Dalla carta ai cartoni. Il traguardo di Enos

Dalla carta ai cartoni: è il percorso di Enos che, dopo 40 anni da impiegato tecnico alla Mondadori di Verona passati a curare i rapporti con i clienti della casa editrice, ora svolge un lavoro molto simile al Banco Alimentare del Veneto: tiene i contatti con oltre 440 enti che ogni mese ricevono i prodotti raccolti. Enos è un tipo che non ha mai pensato soltanto a sé stesso. Dava una mano in parrocchia, nel quartiere di Borgo Venezia a Verona; sosteneva gli alcolisti che volevano uscire dalla dipendenza; faceva la raccolta della carta per aiutare qualche opera di carità. Poco prima di andare in pensione, un collega gli dice che c’è una cosa interessante. «In quel periodo non ero sereno, non ho mai pensato alla pensione come a un grande traguardo», sorride Enos. Quella «cosa interessante» era una festa per i volontari del Banco Alimentare, dove conobbe il presidente e altri volontari, e si rese disponibile per dare una mano. 

Gli inizi furono molto semplici. Il magazzino era in un vecchio capannone dall’entrata stretta, dove movimentare gli scatoloni non era agevole e ancora meno facili erano le manovre dei furgoni nel piazzale. Enos aiutava a caricare le provviste sui mezzi degli enti: «Mi piaceva la pura manovalanza, più il lavoro era semplice più mi divertivo.
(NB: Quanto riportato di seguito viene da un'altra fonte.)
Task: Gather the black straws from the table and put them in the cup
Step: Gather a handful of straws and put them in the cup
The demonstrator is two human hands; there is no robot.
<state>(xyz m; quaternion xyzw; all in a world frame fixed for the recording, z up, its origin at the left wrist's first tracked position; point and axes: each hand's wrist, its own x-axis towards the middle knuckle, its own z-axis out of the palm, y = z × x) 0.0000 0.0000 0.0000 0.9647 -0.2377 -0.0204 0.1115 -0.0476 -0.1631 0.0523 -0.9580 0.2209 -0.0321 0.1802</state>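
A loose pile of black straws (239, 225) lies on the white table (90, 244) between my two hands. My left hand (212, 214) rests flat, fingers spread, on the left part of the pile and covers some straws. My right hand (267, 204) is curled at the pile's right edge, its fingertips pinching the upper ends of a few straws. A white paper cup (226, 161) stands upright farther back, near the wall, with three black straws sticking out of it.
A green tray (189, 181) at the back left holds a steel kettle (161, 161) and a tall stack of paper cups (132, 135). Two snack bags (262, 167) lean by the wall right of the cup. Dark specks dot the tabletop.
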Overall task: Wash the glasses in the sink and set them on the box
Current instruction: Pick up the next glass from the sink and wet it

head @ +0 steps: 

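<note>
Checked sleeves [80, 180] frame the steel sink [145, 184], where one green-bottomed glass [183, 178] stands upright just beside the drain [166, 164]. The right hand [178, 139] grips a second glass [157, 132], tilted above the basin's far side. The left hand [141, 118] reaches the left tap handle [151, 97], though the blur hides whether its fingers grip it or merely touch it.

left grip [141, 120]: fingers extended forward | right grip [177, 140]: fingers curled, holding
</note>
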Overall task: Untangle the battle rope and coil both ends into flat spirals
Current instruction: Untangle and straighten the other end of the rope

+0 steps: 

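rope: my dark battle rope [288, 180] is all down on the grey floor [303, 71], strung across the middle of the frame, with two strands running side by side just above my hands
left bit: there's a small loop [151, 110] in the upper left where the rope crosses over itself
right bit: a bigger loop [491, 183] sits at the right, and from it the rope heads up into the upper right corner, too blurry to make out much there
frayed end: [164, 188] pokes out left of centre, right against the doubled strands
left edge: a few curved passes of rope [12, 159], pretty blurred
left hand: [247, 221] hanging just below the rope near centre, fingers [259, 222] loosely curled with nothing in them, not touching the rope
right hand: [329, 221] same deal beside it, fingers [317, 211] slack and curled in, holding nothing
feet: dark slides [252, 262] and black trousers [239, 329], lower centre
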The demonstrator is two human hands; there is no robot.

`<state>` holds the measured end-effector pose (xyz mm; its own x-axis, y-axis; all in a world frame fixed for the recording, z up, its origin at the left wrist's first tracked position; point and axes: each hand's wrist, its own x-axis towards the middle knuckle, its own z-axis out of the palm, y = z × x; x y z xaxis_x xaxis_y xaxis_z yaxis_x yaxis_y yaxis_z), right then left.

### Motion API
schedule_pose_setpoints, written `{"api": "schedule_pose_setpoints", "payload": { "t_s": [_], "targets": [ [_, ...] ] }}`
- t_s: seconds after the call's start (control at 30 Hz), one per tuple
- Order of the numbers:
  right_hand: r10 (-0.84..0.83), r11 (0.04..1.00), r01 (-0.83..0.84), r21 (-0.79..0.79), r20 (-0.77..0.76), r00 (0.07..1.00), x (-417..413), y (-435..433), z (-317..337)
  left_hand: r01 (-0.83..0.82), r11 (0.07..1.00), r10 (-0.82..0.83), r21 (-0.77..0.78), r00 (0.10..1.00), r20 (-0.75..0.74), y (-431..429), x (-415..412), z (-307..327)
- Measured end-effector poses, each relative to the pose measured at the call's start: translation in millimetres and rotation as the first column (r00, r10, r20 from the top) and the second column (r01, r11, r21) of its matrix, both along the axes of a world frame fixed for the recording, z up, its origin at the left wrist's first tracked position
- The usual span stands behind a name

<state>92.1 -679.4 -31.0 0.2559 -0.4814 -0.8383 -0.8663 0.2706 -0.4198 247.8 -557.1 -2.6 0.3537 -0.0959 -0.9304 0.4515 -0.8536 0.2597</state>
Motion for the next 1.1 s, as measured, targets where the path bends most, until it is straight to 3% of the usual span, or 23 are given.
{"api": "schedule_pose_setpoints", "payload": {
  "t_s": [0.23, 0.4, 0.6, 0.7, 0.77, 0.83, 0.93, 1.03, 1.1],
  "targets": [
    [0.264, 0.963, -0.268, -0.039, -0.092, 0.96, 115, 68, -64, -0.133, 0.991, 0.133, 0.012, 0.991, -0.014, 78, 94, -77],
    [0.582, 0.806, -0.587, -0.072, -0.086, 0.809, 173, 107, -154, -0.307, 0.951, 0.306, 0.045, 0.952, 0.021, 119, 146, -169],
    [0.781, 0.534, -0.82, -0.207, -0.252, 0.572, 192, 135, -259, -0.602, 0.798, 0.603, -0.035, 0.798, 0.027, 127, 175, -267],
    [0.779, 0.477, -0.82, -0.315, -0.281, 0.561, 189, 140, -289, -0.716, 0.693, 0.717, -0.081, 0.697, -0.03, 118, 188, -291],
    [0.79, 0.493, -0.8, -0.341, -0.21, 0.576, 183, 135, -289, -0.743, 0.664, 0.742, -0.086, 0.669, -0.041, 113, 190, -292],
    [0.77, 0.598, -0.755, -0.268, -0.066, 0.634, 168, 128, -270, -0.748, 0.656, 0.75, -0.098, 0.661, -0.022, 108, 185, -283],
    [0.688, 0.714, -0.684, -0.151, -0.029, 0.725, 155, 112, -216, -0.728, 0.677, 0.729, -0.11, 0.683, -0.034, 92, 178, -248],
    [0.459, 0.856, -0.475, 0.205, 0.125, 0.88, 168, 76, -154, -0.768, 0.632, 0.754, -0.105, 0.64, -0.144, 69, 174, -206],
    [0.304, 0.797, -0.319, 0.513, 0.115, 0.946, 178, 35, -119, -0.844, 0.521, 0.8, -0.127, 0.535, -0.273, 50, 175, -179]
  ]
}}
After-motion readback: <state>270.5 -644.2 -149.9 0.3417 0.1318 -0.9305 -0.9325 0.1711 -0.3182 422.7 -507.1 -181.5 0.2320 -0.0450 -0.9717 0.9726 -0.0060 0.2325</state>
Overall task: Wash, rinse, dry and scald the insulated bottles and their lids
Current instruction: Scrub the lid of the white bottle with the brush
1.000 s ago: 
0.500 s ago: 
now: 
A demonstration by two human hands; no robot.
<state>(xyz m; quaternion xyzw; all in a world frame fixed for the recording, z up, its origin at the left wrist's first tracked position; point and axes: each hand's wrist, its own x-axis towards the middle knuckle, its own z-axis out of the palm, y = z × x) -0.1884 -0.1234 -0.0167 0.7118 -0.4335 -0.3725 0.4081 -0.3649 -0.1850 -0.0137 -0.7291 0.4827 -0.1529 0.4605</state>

Il momento più bello era la Colletta, andare nei supermercati, caricare i pacchi e alla sera smistarli nel magazzino». Ben presto gli fu affidato anche il compito di tenere i contatti con gli enti. Una mattina al telefono e un pomeriggio al magazzino. L’ufficio era una stanzetta concessa da un convento di suore missionarie. «I responsabili delle opere di carità chiamavano e noi comunicavamo che cosa potevano prendere», ricorda. «Era un passo avanti rispetto al periodo iniziale, che consentiva loro di sapere in anticipo cosa avrebbero ricevuto e capivano anche con quali mezzi venire a ritirare i prodotti». 

Ogni mese Enos e altri volontari si riunivano per raccontare come andava e affrontare le difficoltà, persone dotate di tanto impegno e buona volontà. Ma i bisogni crescevano, gli enti continuavano ad aumentare e noi dovevamo stare al passo. Il mio stesso lavoro cambiava e a me piaceva affrontare la situazione per quanto essa richiede. Tutta la mia persona vi era coinvolta, con l’esperienza maturata in tanti anni di lavoro, la voglia di aiutare le persone più fragili e il desiderio di trovare soluzioni e venire incontro alle necessità reali». Nelle telefonate con i responsabili degli enti di carità, emerge per esempio che ognuno ha esigenze proprie ed è opportuno adeguare le consegne, perché una mensa dei poveri non ha le stesse necessità di un convento o di un centro di accoglienza. Si compie così un altro passo avanti: la concretezza del lavoro suggerisce che è il momento di impostare un rapporto più personalizzato con le opere caritative, il cui numero nel frattempo continuava a crescere.  

Arriva la pandemia ma il Banco non si ferma. Anche per Enos scatta la fase dello “smart working”, con le telefonate trasferite automaticamente sul suo cellulare e la necessità di reinventarsi un’organizzazione. «Ho deciso di cambiare sistema», spiega: «Ora che vedevo i numeri di chi chiamava, li registravo e chiamavo. Loro evitavano di perdere ore cercando di prendere la linea mentre io avevo più tempo per parlare e capire le necessità di ciascuno. Con alcuni siamo diventati amici telefonici. Così è molto più utile e appagante e ho capito io stesso che facevo qualcosa di utile per loro ma anche per me. Il rapporto umano è la parte migliore del lavoro al Banco».